> [Problem details]: Please return every line below that contains the string "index".

Records drawn from a dataset:
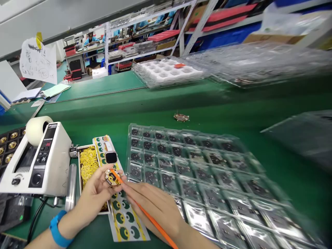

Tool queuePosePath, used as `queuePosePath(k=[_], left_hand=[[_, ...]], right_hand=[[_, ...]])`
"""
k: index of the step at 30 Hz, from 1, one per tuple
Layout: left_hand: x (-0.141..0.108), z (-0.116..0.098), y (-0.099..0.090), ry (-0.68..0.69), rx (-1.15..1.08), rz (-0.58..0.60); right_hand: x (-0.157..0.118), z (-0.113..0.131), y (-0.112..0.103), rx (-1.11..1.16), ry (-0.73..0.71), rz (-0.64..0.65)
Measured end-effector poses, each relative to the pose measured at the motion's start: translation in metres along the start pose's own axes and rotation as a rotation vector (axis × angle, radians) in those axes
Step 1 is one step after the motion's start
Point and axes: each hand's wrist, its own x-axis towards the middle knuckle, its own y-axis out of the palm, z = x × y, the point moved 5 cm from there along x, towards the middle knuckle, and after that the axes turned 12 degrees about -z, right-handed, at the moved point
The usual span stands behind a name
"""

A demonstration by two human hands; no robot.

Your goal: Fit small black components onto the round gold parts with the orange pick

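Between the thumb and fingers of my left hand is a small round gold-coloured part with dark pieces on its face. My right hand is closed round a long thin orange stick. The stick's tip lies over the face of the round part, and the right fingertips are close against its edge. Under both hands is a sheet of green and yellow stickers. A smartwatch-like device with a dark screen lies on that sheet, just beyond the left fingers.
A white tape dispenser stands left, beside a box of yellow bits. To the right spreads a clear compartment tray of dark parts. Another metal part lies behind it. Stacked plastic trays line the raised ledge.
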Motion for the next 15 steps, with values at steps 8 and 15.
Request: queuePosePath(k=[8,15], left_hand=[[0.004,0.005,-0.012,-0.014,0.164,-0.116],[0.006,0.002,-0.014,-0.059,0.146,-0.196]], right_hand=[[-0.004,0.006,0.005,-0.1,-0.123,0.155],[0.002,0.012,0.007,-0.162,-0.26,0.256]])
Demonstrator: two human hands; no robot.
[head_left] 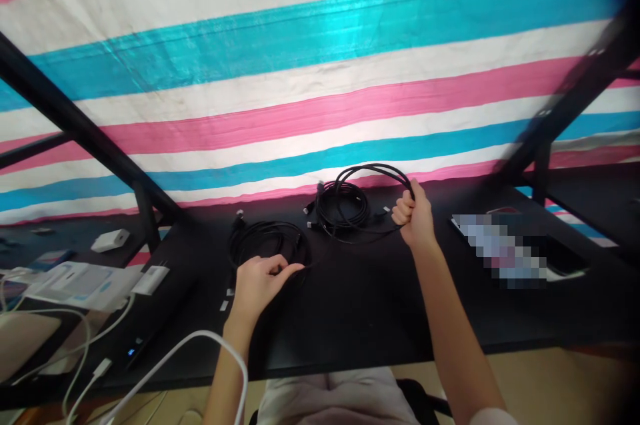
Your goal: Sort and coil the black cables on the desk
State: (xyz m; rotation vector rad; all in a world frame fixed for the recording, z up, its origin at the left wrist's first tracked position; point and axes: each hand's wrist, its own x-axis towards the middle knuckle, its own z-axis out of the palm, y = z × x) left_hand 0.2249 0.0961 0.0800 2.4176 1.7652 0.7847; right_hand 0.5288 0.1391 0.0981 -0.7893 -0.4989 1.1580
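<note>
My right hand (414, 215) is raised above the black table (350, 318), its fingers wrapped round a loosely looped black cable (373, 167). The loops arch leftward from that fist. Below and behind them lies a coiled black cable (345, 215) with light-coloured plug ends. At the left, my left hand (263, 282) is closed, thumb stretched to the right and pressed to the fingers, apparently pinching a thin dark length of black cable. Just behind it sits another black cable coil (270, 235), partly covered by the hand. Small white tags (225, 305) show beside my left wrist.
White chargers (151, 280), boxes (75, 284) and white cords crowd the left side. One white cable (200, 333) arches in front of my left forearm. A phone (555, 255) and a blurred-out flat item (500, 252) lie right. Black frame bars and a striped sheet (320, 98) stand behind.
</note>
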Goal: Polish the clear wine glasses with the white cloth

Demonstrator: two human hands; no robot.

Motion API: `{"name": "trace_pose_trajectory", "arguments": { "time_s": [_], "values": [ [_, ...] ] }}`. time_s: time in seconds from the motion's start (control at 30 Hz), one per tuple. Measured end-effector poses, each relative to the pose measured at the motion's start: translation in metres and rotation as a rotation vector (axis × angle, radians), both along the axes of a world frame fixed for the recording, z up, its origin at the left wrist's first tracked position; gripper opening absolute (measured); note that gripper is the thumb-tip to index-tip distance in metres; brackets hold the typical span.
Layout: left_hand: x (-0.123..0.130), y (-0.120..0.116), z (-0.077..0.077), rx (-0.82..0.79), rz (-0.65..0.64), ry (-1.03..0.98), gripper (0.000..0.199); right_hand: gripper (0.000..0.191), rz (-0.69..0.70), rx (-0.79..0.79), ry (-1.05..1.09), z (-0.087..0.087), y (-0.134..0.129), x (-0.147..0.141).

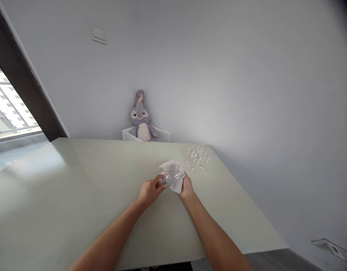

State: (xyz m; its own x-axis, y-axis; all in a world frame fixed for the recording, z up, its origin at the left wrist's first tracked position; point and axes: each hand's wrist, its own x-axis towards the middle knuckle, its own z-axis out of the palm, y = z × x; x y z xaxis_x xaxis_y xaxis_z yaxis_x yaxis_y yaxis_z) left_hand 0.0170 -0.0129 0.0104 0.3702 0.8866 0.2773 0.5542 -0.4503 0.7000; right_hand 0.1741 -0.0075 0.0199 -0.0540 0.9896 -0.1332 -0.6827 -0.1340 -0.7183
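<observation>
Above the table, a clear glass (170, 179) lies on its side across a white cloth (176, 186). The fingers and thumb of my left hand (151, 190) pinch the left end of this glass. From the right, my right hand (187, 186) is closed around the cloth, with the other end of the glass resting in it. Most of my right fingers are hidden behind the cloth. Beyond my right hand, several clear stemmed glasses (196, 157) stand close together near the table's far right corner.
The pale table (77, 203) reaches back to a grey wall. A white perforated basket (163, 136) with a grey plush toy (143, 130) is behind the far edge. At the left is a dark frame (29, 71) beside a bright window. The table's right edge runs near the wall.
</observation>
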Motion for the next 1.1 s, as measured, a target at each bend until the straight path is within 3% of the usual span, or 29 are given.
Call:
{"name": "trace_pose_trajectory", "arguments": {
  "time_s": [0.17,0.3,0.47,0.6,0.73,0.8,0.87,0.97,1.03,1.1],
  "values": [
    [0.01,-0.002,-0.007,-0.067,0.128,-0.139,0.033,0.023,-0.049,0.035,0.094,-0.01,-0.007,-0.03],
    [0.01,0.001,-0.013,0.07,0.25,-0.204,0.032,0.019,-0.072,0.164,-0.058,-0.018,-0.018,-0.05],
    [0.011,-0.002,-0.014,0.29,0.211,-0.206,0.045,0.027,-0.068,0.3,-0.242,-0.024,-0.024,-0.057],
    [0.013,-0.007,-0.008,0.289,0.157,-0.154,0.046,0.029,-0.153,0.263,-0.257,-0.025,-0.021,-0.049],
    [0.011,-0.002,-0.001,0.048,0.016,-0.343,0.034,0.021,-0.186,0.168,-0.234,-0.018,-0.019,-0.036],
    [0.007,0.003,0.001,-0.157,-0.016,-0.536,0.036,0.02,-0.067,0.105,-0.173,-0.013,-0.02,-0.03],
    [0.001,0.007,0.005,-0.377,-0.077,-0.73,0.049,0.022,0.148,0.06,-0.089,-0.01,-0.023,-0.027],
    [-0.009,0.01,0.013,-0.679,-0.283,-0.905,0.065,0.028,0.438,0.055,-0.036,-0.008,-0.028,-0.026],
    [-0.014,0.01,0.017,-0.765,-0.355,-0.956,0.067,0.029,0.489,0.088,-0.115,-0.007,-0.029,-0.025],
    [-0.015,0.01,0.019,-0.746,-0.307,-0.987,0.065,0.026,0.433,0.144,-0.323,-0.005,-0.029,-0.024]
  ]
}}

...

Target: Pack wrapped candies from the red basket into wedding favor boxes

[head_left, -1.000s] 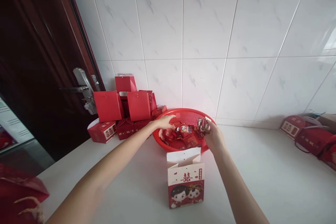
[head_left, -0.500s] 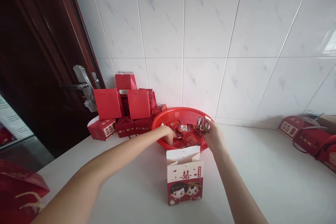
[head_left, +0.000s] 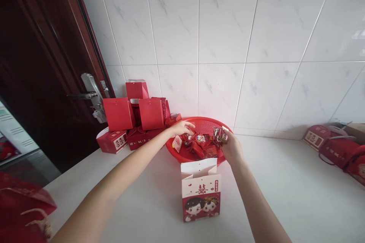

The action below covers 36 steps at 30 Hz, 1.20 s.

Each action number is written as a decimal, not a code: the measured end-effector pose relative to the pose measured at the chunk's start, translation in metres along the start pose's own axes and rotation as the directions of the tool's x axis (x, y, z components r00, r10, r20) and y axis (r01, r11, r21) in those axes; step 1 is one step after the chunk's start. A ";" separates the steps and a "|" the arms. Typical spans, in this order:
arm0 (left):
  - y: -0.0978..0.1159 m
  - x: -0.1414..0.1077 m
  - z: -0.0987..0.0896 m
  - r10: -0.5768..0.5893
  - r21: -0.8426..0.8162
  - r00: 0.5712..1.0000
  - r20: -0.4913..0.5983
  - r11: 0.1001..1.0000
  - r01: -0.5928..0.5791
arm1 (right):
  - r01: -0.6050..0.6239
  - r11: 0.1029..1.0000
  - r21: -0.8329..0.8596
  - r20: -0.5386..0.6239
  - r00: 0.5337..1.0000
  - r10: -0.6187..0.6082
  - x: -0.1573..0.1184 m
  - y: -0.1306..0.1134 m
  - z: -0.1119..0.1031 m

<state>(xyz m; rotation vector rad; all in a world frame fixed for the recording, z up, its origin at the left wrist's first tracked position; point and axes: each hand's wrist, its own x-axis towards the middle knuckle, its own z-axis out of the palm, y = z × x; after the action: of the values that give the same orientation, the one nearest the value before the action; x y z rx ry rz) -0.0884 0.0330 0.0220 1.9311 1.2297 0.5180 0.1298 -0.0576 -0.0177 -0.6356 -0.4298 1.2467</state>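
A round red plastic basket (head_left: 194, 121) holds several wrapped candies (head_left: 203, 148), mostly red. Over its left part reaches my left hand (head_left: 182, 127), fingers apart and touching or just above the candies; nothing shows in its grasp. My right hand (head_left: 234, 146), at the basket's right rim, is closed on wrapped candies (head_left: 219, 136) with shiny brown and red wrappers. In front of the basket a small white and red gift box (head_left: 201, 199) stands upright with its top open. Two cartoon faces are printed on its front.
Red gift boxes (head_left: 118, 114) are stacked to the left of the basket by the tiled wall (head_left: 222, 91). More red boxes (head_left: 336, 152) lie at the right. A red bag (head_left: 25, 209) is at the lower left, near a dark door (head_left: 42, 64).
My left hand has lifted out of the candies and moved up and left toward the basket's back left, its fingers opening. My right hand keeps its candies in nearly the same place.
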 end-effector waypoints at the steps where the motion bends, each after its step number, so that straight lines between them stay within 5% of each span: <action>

> [Written answer]:
k: index of the step at 30 Hz, from 1, one per tuple
Motion API: `{"name": "trace_pose_trajectory", "arguments": { "time_s": [_], "values": [ [_, ...] ] }}`. time_s: time in seconds from the motion's start (control at 30 Hz), one per tuple. Measured end-effector poses, each relative to the pose measured at the motion's start: translation in metres and rotation as a rotation vector (axis × angle, radians), both along the axes of a world frame fixed for the recording, z up, its origin at the left wrist's first tracked position; gripper opening absolute (measured); note that gripper is the thumb-tip to index-tip distance in metres; brackets hold the typical span.

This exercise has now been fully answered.